You May Call it “Autumn” But at This Point, I Call it “Falling”

And the stress goes up, exponentially.

Beloved’s employer has officially ended their seven year relationship, but in a strange and random moment of altruism, are making his last day November 1st, so that he/we will have healthcare coverage until the 1st of December.  Not unexpected, just three months earlier than we had hoped for.

Got in touch with the Veterans Administration.  Why yes, we do housing vouchers–but there are so many requests that they are only giving them for certain categories, the highest being “the vet has been chronically homeless for a year”.  I prefer not to be in that category if I can help it.  And Section 8, when I tried applying 6-7 years ago had a 3 year waiting list–and has stopped taking names.  So there will be no governmental help with housing.

No voucher.  And we just received the friendly note from the landlord saying we’ve been here a year and they really like having us here, so please attach two recent pay stubs so that they can requalify us for another year.  I don’t think that my stub from January and Beloved’s from February will be adequate.  Depending on what kind of concession we can get from the manager–who has lost more and more power about local decisions ever since the complex was bought by one of those megalandlord corporations–it is totally conceivable that we will 1) not be given a new lease and 2) will have to move within 30 days.  Please tell me what other housing (that is not someone’s basement for rent) would now accept us.  We need to stay in Fauquier because that’s where all of our benefits are being processed.  If we move back up to Manassas, we stand a very good chance of not getting Social Services because the demand in PWC  is much higher and we don’t speak Spanish.  More important, we don’t want to move back to PWC.  Bealeton is our home, we love it out here.  We have begun to seriously talk about living out of the car and planning on how that would/could work.

Oddly enough, I think I’d prefer it.  It’s almost the ultimate Buddhist move, to give up the attachment to a building to live in.  Sort of makes me wish I had been driving a VW bus or some other large vehicle all this time, as the PT Cruiser is not known for its large, gracious bedroom space.  On the other hand, we are now also seriously considering an RV as a permanent home once we have money again and can actually choose how (and where) we live.  There is an almost mandatory simplicity to living in an RV–there’s a definitely FINITE amount of space, so the endless amassing of stuff is not possible.  And there is an almost mandatory neatness, because everything has a place and it stays there except for the time you are actually using it.  Smaller area makes it easier to clean than even a single bedroom apartment, and since most everything is behind doors, dusting is also easier.  Some of the RV’s we’ve been looking at actually have a central vacuum!  It would also allow us to travel and Beloved might actually get to meet my parents, assuming they stay alive long enough for us to reach the point we have this mythological RV.  It’s something to think about–and for now, offers us a sort of escape to play “what if” and “imagine we had this”.
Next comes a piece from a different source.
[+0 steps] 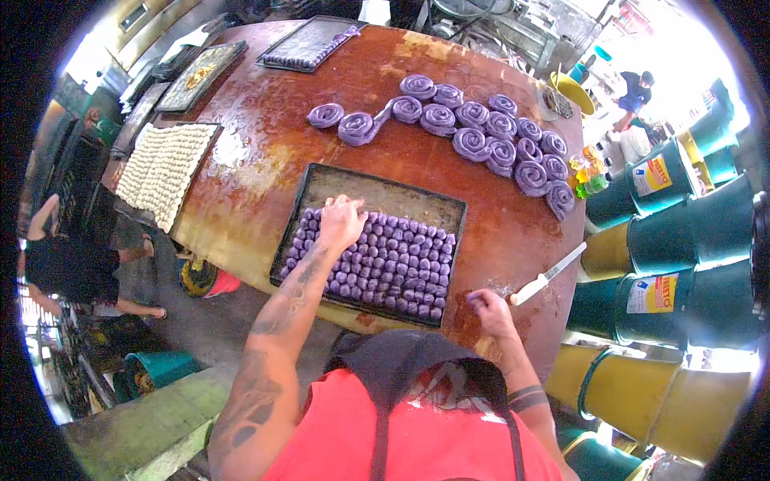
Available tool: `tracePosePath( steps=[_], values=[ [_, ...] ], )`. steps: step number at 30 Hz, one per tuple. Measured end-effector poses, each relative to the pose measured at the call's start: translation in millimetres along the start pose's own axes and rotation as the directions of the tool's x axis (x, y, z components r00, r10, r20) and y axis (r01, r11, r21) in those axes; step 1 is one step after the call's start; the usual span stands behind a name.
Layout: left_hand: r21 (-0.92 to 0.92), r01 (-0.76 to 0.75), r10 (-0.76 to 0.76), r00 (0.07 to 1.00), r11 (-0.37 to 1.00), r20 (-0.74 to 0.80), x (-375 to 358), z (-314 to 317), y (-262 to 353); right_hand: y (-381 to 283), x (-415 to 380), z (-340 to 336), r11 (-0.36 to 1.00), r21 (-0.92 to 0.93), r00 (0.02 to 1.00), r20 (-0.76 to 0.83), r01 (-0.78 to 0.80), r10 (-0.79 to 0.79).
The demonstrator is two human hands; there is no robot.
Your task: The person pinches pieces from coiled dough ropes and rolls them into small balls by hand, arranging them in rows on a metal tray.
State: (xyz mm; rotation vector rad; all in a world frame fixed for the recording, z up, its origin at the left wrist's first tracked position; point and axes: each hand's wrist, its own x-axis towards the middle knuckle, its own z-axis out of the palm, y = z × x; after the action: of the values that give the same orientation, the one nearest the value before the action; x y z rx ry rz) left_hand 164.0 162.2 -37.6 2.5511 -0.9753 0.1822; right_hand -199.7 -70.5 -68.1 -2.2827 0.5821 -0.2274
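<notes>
A dark baking tray (385,191) lies in front of me, its near part covered by close rows of purple dough balls (393,264). Over the far left edge of these rows is my left hand (343,222), fingers bent down and closed; whatever is under them is hidden. My right hand (491,313) is low over the table, right of the tray, with fingers curled together. A bit of purple dough (472,297) shows at its fingertips. Close to that hand lies a long knife (549,275) with a pale handle.
Coiled purple dough rolls (472,115) spread across the far right of the wooden table (265,160). A tray of pale dough pieces (164,172) and a partly filled tray (309,44) lie left and far. Stacked buckets (658,240) line the right. Other people (72,268) stand left and far right.
</notes>
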Motion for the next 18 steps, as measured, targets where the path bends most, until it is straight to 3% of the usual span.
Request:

Tried applying for veteran health benefits.  Of course they use last year’s income to determine eligibility.  Nope, I don’t qualify.  However, I can reapply in January, using the financial numbers for 2012, which were shit, and will probably be approved then.  So theoretically, the longest I may need to go to the free clinic will be 2-3 months.  Now I have no idea what we will do for Beloved if his application to SSDI is not approved before the end of the year.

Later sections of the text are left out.